Utility computing services redux

by Jeffrey Kaplan

May 7, 2007 —

 

Despite all of its promises, until recently the concept of utility computing has gained only limited acceptance in the marketplace. There have been a variety of reasons for the slow adoption of this new approach to structuring corporate data center environments and desktop resources. But, now the tide appears to be turning and the utility computing services market appears to be primed for significant growth.

The promise of utility computing was most prominently promoted by the writings of Nicholas Carr in the Harvard Business Review, the MIT Sloane Management Review and his own book entitled, "Does IT Matter." Carr's indictment of traditional computing models was summed up best in his commentary in the Spring 2005 issue of the MIT Sloan Management Review, "The End of Corporate Computing" in which he stated:

"...Imagine what future generations will see when they look back at the current time...won't the way corporate computing is practiced today appear fundamentally illogical -- and inherently doomed?"

Since that time, many companies have adopted a variety of blade, grid and other virtualized computing technologies to create more flexible and economical data center operations and desktop resources. But, Carr's vision, and that of other industry pundits, of a world in which organizations could acquire computing power by the MIP has not become a reality.

Despite IBM's early thought-leadership on the topic and Sun Microsystems' aggressively priced Grid Compute Utility, few companies were willing to replace their internal computing resources with third-party computing services. As I reported part of the problem was that these and other vendors were spending too much time promoting their own confusing, proprietary solutions rather than offering a simple set of useful services.

However, the rapid growth Software-as-a-Service (SaaS) is breathing new life into the utility computing concept.
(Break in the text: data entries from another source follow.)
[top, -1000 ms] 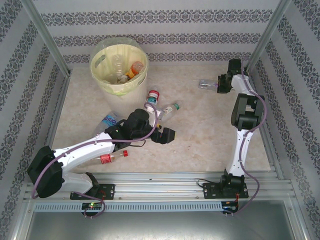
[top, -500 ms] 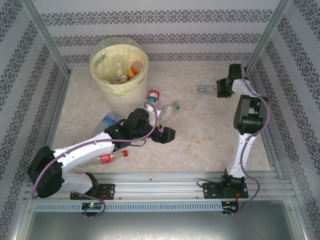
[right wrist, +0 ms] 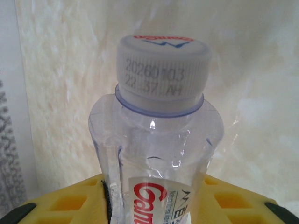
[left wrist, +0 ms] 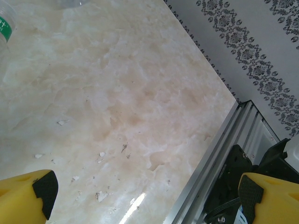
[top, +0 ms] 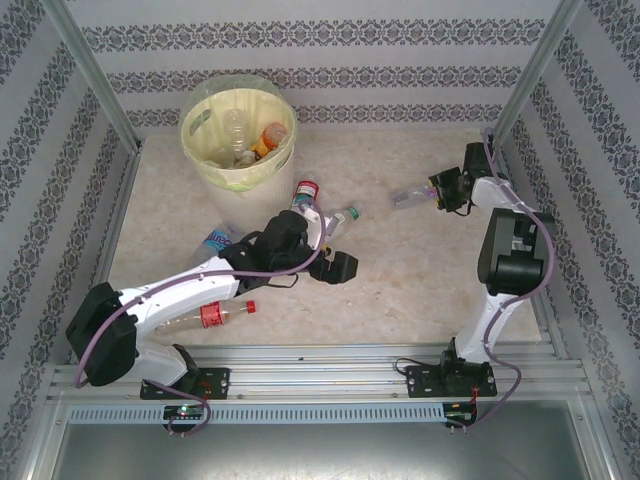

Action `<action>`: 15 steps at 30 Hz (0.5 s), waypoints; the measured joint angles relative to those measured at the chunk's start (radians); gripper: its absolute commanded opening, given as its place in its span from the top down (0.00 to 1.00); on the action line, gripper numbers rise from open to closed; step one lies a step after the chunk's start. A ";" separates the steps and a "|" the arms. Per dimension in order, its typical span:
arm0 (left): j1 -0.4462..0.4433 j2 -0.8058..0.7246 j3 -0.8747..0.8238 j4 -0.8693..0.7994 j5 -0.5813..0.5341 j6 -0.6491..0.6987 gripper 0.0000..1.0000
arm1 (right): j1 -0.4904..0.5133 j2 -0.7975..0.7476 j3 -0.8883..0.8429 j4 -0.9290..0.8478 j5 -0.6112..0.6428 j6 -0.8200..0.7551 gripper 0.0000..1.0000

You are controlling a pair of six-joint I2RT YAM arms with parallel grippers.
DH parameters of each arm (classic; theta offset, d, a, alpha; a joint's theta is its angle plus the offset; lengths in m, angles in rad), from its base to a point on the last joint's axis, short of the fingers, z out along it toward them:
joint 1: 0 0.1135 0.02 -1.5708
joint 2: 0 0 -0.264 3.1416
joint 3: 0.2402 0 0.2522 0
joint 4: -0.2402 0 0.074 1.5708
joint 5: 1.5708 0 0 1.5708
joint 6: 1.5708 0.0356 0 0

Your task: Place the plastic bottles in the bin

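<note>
From above, the right pincer [top: 432, 192] has just finished clamping on a small clear plastic bottle with a white cap [top: 408, 196]. The arm has folded back and carried it nearer than a second ago. That looks like a secure grasp, so the run across to the round cream-white bin with its pale yellow-green liner [top: 190, 135] can begin; it stands well apart at far left, several bottles already inside. The left pincer [top: 338, 268] has crept slightly forward, jaws spread, near a green-labelled bottle [top: 345, 214] and a red-labelled bottle [top: 306, 189]. Left wrist view: yellow fingers [left wrist: 28, 198] wide apart over the bare marble tabletop [left wrist: 131, 102], nothing between them. Right wrist view: yellow fingers [right wrist: 70, 203] pinch the clear bottle's body, cap pointing away.
</note>
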 measured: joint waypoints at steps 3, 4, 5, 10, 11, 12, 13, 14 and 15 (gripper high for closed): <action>0.000 0.019 0.024 -0.005 0.015 0.012 0.00 | 0.001 -0.060 -0.046 -0.003 -0.031 -0.062 0.56; 0.000 0.029 0.031 -0.005 0.021 0.014 0.00 | 0.001 -0.084 -0.060 -0.006 -0.039 -0.083 0.56; 0.000 0.039 0.037 -0.006 0.026 0.016 0.00 | 0.002 -0.104 -0.069 -0.012 -0.048 -0.101 0.56; 0.003 0.095 0.060 -0.007 0.061 0.021 0.00 | 0.041 -0.224 -0.096 -0.069 -0.062 -0.217 0.56; 0.003 0.102 0.063 -0.007 0.068 0.023 0.00 | 0.052 -0.248 -0.100 -0.078 -0.066 -0.235 0.56; 0.004 0.109 0.068 -0.008 0.073 0.027 0.00 | 0.066 -0.277 -0.106 -0.091 -0.071 -0.256 0.56; 0.007 0.116 0.075 -0.008 0.079 0.033 0.00 | 0.080 -0.304 -0.110 -0.106 -0.075 -0.277 0.56; 0.009 0.122 0.082 -0.008 0.083 0.039 0.00 | 0.092 -0.326 -0.113 -0.118 -0.078 -0.291 0.56; 0.011 0.126 0.090 -0.008 0.086 0.044 0.00 | 0.107 -0.350 -0.115 -0.134 -0.082 -0.311 0.56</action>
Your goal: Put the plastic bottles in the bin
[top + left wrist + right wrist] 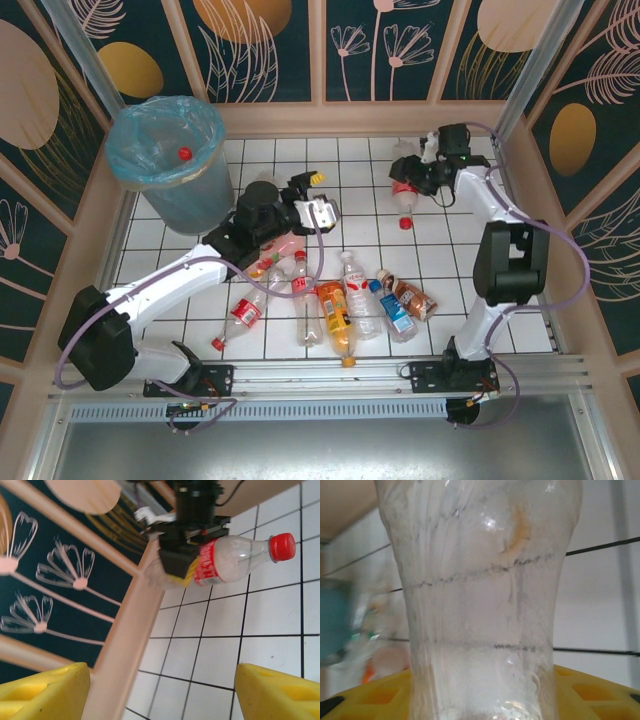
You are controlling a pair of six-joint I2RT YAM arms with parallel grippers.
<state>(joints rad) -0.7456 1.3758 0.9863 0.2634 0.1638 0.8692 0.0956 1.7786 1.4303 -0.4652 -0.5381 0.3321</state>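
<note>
1. White tiled tabletop [500, 300], dark floral panels on all sides.
2. Bin [170, 160] with blue liner, well apart from the left jaws, off to their left.
3. Left gripper [325, 198]: yellow fingers [45, 692] spread wide, nothing between them. Loose bottles [335, 305] lying near, on the base side of the jaws.
4. Right gripper [405, 172]: jaws clamped on red-capped bottle [404, 200] at its red label, cap sticking out to one side. Clear body [480, 605] pressed between the fingers.
</note>
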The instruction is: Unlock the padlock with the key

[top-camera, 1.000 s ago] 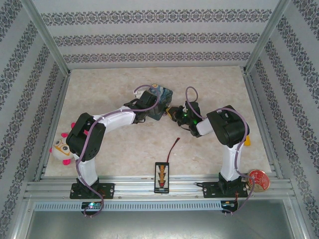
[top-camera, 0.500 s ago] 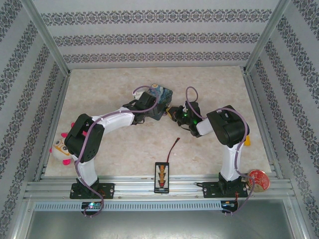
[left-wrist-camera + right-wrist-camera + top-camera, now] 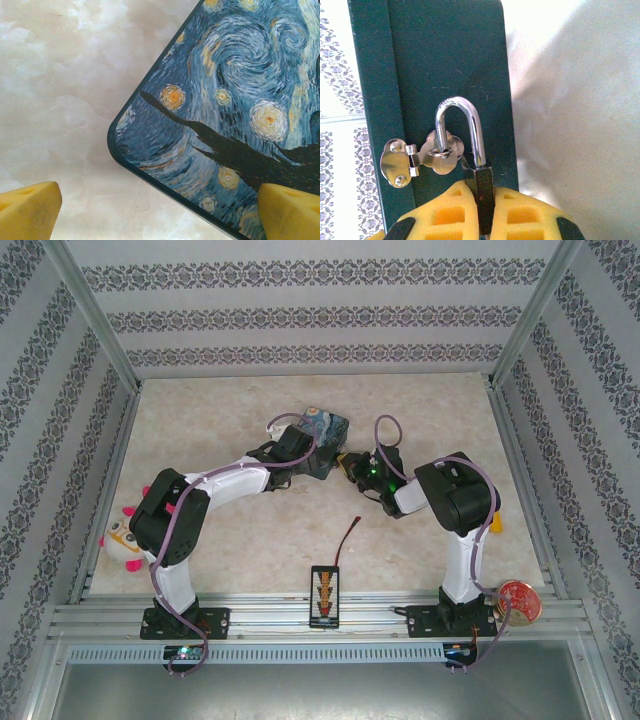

I discovered over three years ago that many companies were adopting SaaS as an alternative to traditional, on-premise, legacy applications. In my commentary "Hosted Apps Top On-Demand Services", I wrote about a new generation of net-native software services led by Salesforce.com.

What today's SaaS vendors have discovered is how to package, price, provision and deliver a set of targeted services which provide rapid and effective business solutions to their customers. The result is that THINKstrategies' research has found almost a third of organizations of all sizes are currently using a SaaS solution and another 43% are considering SaaS. But even more importantly, of those organizations which are currently using SaaS, over 80% are satisfied, plan to expand their use of SaaS and would recommend it to others.
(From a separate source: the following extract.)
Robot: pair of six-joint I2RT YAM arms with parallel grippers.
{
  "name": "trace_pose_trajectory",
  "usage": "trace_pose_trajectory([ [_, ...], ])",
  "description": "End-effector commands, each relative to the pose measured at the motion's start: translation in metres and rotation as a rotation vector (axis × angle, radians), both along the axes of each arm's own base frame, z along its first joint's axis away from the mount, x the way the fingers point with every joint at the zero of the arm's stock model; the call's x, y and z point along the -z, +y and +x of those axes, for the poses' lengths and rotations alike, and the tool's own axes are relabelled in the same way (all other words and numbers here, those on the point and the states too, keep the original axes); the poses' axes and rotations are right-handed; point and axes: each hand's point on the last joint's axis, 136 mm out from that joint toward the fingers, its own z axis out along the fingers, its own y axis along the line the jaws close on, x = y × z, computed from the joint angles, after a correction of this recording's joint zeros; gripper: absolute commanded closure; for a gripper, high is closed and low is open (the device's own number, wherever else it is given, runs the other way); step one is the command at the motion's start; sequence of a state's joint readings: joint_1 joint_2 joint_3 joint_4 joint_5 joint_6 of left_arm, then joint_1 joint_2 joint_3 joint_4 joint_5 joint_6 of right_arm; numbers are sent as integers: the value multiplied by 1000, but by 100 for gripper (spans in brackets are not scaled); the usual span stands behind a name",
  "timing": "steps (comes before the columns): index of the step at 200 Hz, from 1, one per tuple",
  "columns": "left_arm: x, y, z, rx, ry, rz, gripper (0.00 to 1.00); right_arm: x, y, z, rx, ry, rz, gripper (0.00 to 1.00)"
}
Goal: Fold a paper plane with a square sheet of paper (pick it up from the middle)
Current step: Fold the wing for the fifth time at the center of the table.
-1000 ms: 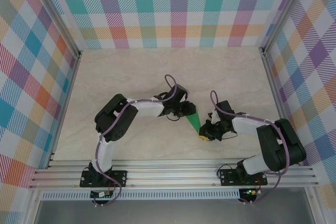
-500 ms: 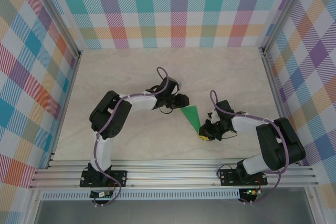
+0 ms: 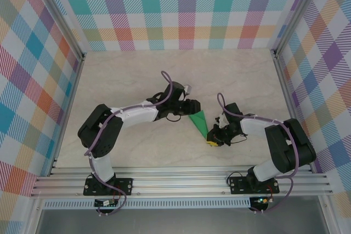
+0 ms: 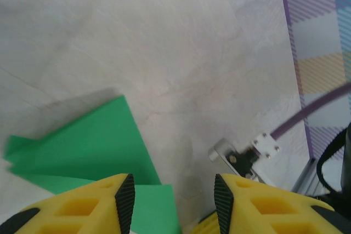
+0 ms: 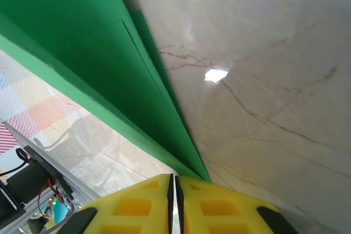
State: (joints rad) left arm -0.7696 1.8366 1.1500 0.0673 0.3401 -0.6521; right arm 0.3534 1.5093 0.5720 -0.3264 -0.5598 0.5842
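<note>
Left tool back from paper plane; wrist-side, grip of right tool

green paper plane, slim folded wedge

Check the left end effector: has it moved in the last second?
Yes. The left end effector has shifted a little toward the back wall, away from the near rail. Its jaws are open beside the green paper.

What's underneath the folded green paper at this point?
Bare marbled tabletop lies beneath the folded green paper, whose narrow end is pinched in the shut right end effector. Whatever sits directly under the sheet's middle is covered from these views.
</note>
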Motion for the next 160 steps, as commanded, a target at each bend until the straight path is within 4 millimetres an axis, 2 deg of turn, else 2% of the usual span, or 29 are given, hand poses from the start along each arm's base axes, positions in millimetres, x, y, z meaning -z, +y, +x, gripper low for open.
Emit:
trace_pose_trajectory([
  [1, 19, -31, -24, 74, 46, -19, 58, 18, -10, -12, -24, 39, -79, 86],
  [16, 38, -37, -27, 64, 80, 11, 62, 18, -10, -12, -22, 41, -79, 86],
  [42, 71, -29, -23, 2, 128, 77, 66, 21, -13, -15, -9, 55, -90, 86],
  [62, 88, -29, -23, -3, 155, 111, 68, 21, -13, -17, -4, 62, -91, 86],
  [82, 102, -19, -21, -31, 171, 160, 70, 22, -14, -20, 5, 76, -93, 85],
  [124, 116, -1, -19, -68, 195, 217, 72, 19, -19, -36, 31, 110, -91, 84],
  [160, 119, 3, -19, -72, 203, 221, 73, 23, -27, -52, 37, 150, -122, 84],
])
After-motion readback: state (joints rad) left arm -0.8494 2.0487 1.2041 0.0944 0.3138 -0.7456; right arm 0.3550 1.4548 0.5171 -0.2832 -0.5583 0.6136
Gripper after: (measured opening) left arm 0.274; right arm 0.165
The high success rate of SaaS deployments is leading many organizations to look for comparable ways to satisfy their hardware requirements on-demand. This has opened the door to a new set of hardware-as-a-service vendors who are emulating the best practices of the SaaS market and taking advantage of the economics of today's virtualized computing technologies.

The most prominent example of this new generation of utility computing service provider is Amazon with its Elastic Compute Cloud (Amazon EC2). The Amazon EC2 enables users to obtain and configure computing capacity via a web services interface at commodity prices-- $0.10 per instance-hour consumed; $0.18 per GB for the first 10TB/month data downloaded, $0.16 per GB for the next 40TB/month data downloaded, and $0.13 per GB for data downloaded/month over 50TB.

By essentially reselling the computing power of its proven service delivery infrastructure, Amazon's entry into the market has brought renewed interest and credibility to the utility computing concept. Now, other players are entering the market ranging from major hosting companies like Verizon Business to a growing array of relative start-ups.

Like many over-hyped technology ideas, it has taken a while for the utility computing promise to become a reality. But, many organizations which have enjoyed the business benefits of SaaS can now look forward to taking advantage of a comparable set of hardware-as-a-service (HaaS) alternatives to their traditional data centers and desktops.